The fluidity of the global situation in the 1990s created strong United States and Israeli incentives to pursue strategic interests in the Middle East, by embarking on an ambitious program of regional restructuring within the stability of this presumed 'unipolar moment.' This was interpreted to mean, above all, ridding the region of regimes perceived to be hostile to the West and establishing permanent American military bases in the heart of the Middle East. Paramount goals of such a move included: ensuring that Gulf oil stayed in friendly hands, that Israel's security was safeguarded against any future threat, and that no additional country in the region acquired nuclear weaponry. In a post-Cold War setting, these policies provoked further concerns as to whether Turkey should define its own view of the future of the Middle East and no longer defer to American grand strategy for the region.

Washington's adoption of this post-Cold War approach became apparent in the aftermath of the First Gulf War in 1991 when a coalition of countries, acting on the basis of a UN mandate, used military force to prompt Iraq to withdraw from Kuwait. As a result, Baghdad agreed to surrender in a manner that continued to punish the Iraqi people indefinitely through the imposition of harsh post-war sanctions as administered by the UN. Such a military intervention signaled a new era in the region in at least two respects. During the Cold War, Saddam Hussein's regime would not have dared to attack Iraq without prior approval from Moscow, which would almost certainly not have been given due to prospects of retaliation raising dangerous escalation risks.
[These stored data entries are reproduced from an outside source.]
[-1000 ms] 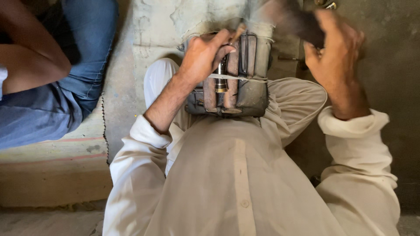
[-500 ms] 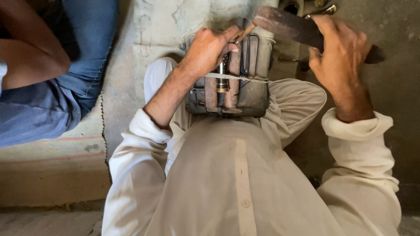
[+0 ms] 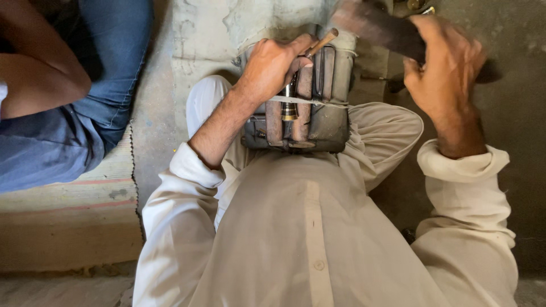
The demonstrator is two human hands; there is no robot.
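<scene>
Block: a worn, dark block (image 3: 310, 113) of upright slats is wedged between the knees on the lap, bound across by a pale cord (image 3: 310, 103); it is kept there so that it is steadied by the legs and both hands are left free
Rod in the block: a short dark rod with a brass band (image 3: 289, 108) is set upright in a slot between two slats; it seems to be gripped by the bound slats so that it cannot slip
Stick: a thin wooden stick (image 3: 323, 41) is held slanted over the top of the block, its tip sticking out past the fingers; what its lower end touches is hidden by the hand
Left hand: the left hand (image 3: 273, 65) is closed around the stick and rests against the top of the block, so the stick is braced in place
Right hand: the right hand (image 3: 441, 71) is clenched on the handle of a dark, heavy striking tool (image 3: 378, 28), raised above and to the right of the block; the tool is blurred, so its exact kind cannot be told
Clothing: pale sleeves are pushed back from both wrists, leaving the hands unhindered
Floor: a rough grey floor (image 3: 523, 142) lies under the seated legs; a striped mat (image 3: 74, 196) lies to the left
Other person: a person in blue trousers (image 3: 85, 96) sits just beside, on the left, apart from the work
</scene>
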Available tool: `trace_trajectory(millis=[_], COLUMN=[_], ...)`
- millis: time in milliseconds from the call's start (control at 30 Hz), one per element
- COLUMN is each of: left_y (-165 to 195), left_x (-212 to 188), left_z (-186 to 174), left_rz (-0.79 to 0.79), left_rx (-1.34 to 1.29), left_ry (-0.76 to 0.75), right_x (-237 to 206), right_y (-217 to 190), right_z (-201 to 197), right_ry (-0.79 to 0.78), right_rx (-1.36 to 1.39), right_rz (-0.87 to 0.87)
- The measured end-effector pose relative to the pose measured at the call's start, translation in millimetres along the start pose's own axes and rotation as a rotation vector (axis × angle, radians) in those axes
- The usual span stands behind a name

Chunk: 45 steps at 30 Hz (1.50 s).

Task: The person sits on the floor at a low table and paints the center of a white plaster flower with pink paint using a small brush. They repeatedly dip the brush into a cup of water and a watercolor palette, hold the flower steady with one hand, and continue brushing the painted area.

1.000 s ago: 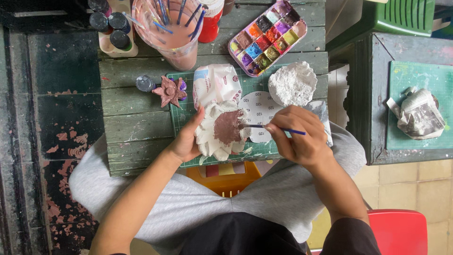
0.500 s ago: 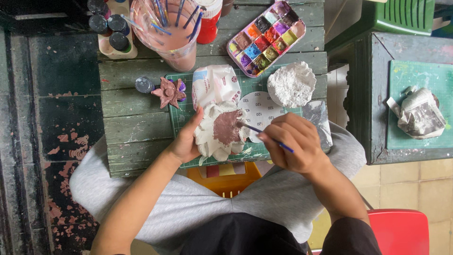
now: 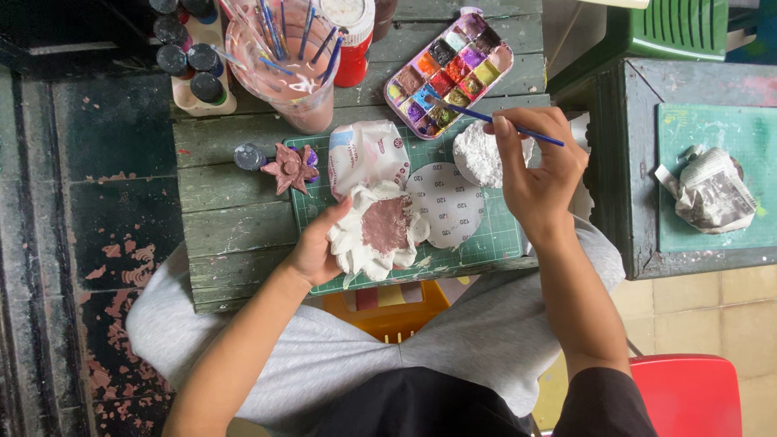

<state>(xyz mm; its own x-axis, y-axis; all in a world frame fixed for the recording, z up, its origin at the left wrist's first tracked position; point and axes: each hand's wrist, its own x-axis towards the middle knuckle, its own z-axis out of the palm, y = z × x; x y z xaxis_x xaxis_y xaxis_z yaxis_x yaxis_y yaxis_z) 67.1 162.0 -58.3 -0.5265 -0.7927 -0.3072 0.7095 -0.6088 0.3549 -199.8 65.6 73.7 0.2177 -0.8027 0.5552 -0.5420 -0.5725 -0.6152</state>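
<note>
My left hand (image 3: 312, 252) steadies a white clay flower (image 3: 376, 235) whose middle is painted dull brown; the flower lies on a green cutting mat (image 3: 486, 235). My right hand (image 3: 534, 166) grips a thin blue paintbrush (image 3: 494, 120), and its tip reaches into the pans of a paint palette (image 3: 449, 69) at the back of the mat. A lump of white clay (image 3: 477, 154) sits just under that hand.
A pink cup of brushes and cloudy water (image 3: 283, 61), a red paint bottle (image 3: 352, 40) and several small dark-lidded jars (image 3: 190, 57) stand at the back. A small painted flower (image 3: 291, 166), a crumpled white bag (image 3: 368, 150) and a round paper disc (image 3: 449, 206) lie nearby. A second green table (image 3: 704, 129) stands right.
My right hand has lifted the brush off the clay flower's brown middle and carried it up and right to the palette. My left hand stays on the flower.
</note>
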Motion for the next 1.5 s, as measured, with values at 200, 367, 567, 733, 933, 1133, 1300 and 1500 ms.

If, despite this, the attack were to happen, Western response would have likely been cautious, limited, and even coordinated with Moscow. There would have been an overriding interest on both sides to avoid a confrontation with the Soviet Union without allowing Iraqi aggression to succeed in annexing Kuwait. In all likelihood, once Kuwait's sovereignty was restored, so would be a willingness to normalize relations with Iraq.

During the Cold War--aside from the possible exception of the Cyprus intervention in 1974--Turkey was perceived as an important and reliable ally, especially in the NATO context, and as a state that never seriously challenged measures set by Washington. Against this background, it is not surprising that Ozal's Turkey participated in the coalition that challenged Iraq in 1991, resulting in a rare moment of global and regional geopolitical unity with respect to a Middle East crisis. In the Security Council debate provoked by Iraq's conquest of Kuwait, Russia (then still the faltering Soviet Union) and even Syria supported the American-led call for 'a new world order' based on Charter principles of opposition to aggression and violations of international law. However, once UN intervention forced Iraq to withdraw from Kuwait and relinquish related claims, architects of American foreign policy became immediately eager to renounce a Charter-based approach to international conflict that might tie Washington's hands in the future. American policymakers made it clear that future crises would be approached pragmatically on a case-by-case basis from the perspective of hard power geopolitics. Turkey neither objected to the military operation based on the UN mandate nor American reluctance to endorse such a UN response to the Iraqi annexation of Kuwait as a precedent.

The AK Party Era Begins

It was not until the AKP came to power in 2002 that Ankara began to seriously question Turkey's acquiescence in Washington's strategic unipolarity and partnership with Israel. Turkish leadership was initially cautious, given their precarious position against hostile opposition forces embedded in the government bureaucracy, as well as fears that a military coup could nullify their electoral mandate just as the 'soft coup' had done to the elected Erbakan coalition government in 1998.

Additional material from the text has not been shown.